Twin Talks: Robert Wun – the Designer sculpting the silhouettes for the power women of tomorrow

29.05.2020 | Blog , Fashion | BY:

There are many up and coming young fashion brands out there who are still in the process of navigating to find their brand voices within the industry. Some have found solace in RTW, others in menswear , streetwear etc. London based Designer Robert Wun, has already made himself into somewhat of a prodigy, having found his design knack for futuristic silhouettes and natural forms.

The LCF graduate who launched his namesake brand in 2013, offers a very fresh approach to the genre of womenswear by sculpting each piece with intention and attention to detail, using bold cuts and strong shapes to contrast with bright colours as a statement of feminine power. Each of his pieces hold a story, not just as an entire look, but rather every shoe, every hat , every blouse, razor cut skirt, every double stitch, all separately tell tales of a mystical futuristic world that leaves its audience so desperately yearning for more. His collections are a sight for sore eyes that makes one seriously lust and ponder over his vast creative capacity. Twin recently caught up with the man behind the grand desirable sculptures to discuss his process, SS20 collection and quarantine routines. 

What was the inspiration behind your SS20 collection?  Does the collection have a title ? 

The SS20 collection is named “ Orchid Mantis “

I continue to draw inspiration from the infamous female warrior Mulan, which I first introduced in the SS19 collection, the collection pays homage to the full spectrum of qualities celebrated about this legendary character who has paved the way for feminists of the modern day. Hua Mulan, her name 花木蘭 meaning flower, wood and orchid.

I decided to further explore the potential of the orchid as an inspiration in the SS20 collection, studying one of my favourite animals , the Orchid Mantis’ on  it forms its shape . a beautiful yet deadly camouflage. I have transformed that petal shape throughout the collection with a technique which allows the seams to reverse and extend out as the shape of flower petals, which is one of the main highlights of the collection.

What’s your design process like ? 

I normally will start with an image or a sketch of rough visuals from my mind, then illustrate the garments to be able to move forward technically, it always starts with the idea into one garment first.

Then afterwards it’s just hours and hours of placing different fabrics and swatches next to that illustration until I feel right. Pushing the range and transforming that first design into a full range of garments and into different looks. Lastly would be the execution in pattern, testing of fabrication and techniques. Once that first piece is physically done, I will get a clearer picture for the rest of the collection.

Your futuristic approach to silhouettes is really quite interesting , what is it that influences this ? Do you have a knack for architecture ?

I am actually more inspired by nature versus artificial architecture, at the end nature is somewhat of an architect too! 

My admiration towards nature will always be the core of my creative process, and I always believe nothing can be more original and timeless when it’s inspired by something so real and far from artificial, and nature offers a kind of beauty that humbles and motivates you, and something as raw and genuine as nature, everyone could interpret it differently.

Do you imagine that this type of eccentric silhouette is where womenswear will be heading in the future?

I like to believe the future of womenswear is a celebration of individuality, where designers can be celebrated by doing what they want and who they are and what they do best.
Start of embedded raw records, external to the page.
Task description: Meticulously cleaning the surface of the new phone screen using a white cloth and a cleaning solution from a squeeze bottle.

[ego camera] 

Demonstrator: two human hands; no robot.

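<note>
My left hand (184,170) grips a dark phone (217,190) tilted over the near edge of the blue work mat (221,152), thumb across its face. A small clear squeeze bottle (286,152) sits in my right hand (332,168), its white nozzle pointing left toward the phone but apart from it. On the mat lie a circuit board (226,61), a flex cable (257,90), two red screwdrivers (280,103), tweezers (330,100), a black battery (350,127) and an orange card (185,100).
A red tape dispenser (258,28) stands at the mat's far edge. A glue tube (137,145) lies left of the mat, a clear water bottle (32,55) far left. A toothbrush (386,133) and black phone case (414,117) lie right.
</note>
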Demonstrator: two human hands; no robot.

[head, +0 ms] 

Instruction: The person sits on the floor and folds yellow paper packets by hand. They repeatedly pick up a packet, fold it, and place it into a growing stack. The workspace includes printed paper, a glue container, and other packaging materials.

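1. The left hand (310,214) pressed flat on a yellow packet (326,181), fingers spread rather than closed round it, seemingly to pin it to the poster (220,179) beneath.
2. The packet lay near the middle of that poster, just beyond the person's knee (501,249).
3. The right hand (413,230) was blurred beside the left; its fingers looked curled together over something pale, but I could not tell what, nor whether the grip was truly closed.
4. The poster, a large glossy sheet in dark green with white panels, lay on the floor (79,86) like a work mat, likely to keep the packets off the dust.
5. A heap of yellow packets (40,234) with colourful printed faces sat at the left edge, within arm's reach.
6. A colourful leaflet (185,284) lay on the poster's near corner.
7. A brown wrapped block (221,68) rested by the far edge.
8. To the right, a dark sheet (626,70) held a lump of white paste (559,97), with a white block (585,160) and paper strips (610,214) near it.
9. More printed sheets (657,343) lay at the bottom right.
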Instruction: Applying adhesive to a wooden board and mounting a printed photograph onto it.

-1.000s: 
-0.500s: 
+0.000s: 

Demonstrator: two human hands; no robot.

I am always inspired by unapologetic individuals who embrace femininity in a bold and provocative way, never thought of on a mass market scale or creating an influential trend, just trying to pursue what I love and grateful for the audiences, no matter the size who supports it.

What’s your favourite fabric to work with ?

Not any in particular, as different fabrics and materials serve for different ideas and effects so it depends on the design. Although a good sturdy bonded fabric, or crease proof materials are something I always work with, as I tend to create things with a futuristic touch on finishing and sculpted silhouettes.

What’s been the most difficult part of your journey as a young designer? 

I was not fully aware of the business side of fashion at all when I first started, which makes pricing and the production side difficult to navigate, also completely oblivious to the marketing and sales side of the industry. 

Through time I have started to understand the need to learn it as a business, and the importance of asking for help and advice. I eventually got an investor two months after the Joyce launch of my graduate collection,  who helped me set up a proper business support, since then I have learned from every season as I carry on, 4 years ago I decided to become independent to look for better future partners to take this to the new level.

What’s been the most gratifying experience as a young designer?

To be able to have 100% creative control and being afforded the freedom to make mistakes. Also being able to define your own equation to navigate through the industry! I didn’t get a lot of sponsorships or awards as most emerging brands got when they first started, and those titles had become an essential to show the industry you are promising and have an “authorised” future. 

I learned that it is ok to not have a sponsored show and to carry on after being told no, and I’ve also learnt not to invest in expensive showcases which you can’t afford, but just focus on good work and good photography and let them speak for themselves, and I have been doing that ever since. Something we can easily forget as designers nowadays, is to just focus on delivering good designs and well made garments and let them speak for themselves.

I am quite grateful now when I look back that I didn’t get these opportunities, from my graduation to many programs that I also didn’t get selected at the beginning of my career, as they made me more focused on pushing creatively as a designer, and more ready as a business person too on building a solid foundation for longevity.

If you had to choose a woman in the public eye or a movie character who embodies the Robert Wun aesthetic , who would it be ?  

Dream character would be a sci-fiction character by the Wachowskis siblings or Ridley Scott, as Trinity from the matrix and Ripley from Aliens are some characters that have inspired me deeply. Or even if there was a modern day or futuristic interpretation of Mulan that would be great to design for!

I’d also love to dress a Bae Donna, Bjork, Lizzo, Yalitza Aparicio, Kelly Marie Tran, Noomi Rapace, Tilda Swinton, Rooney Mara and Rihanna etc in the future. Women who are authentic and shaping the future.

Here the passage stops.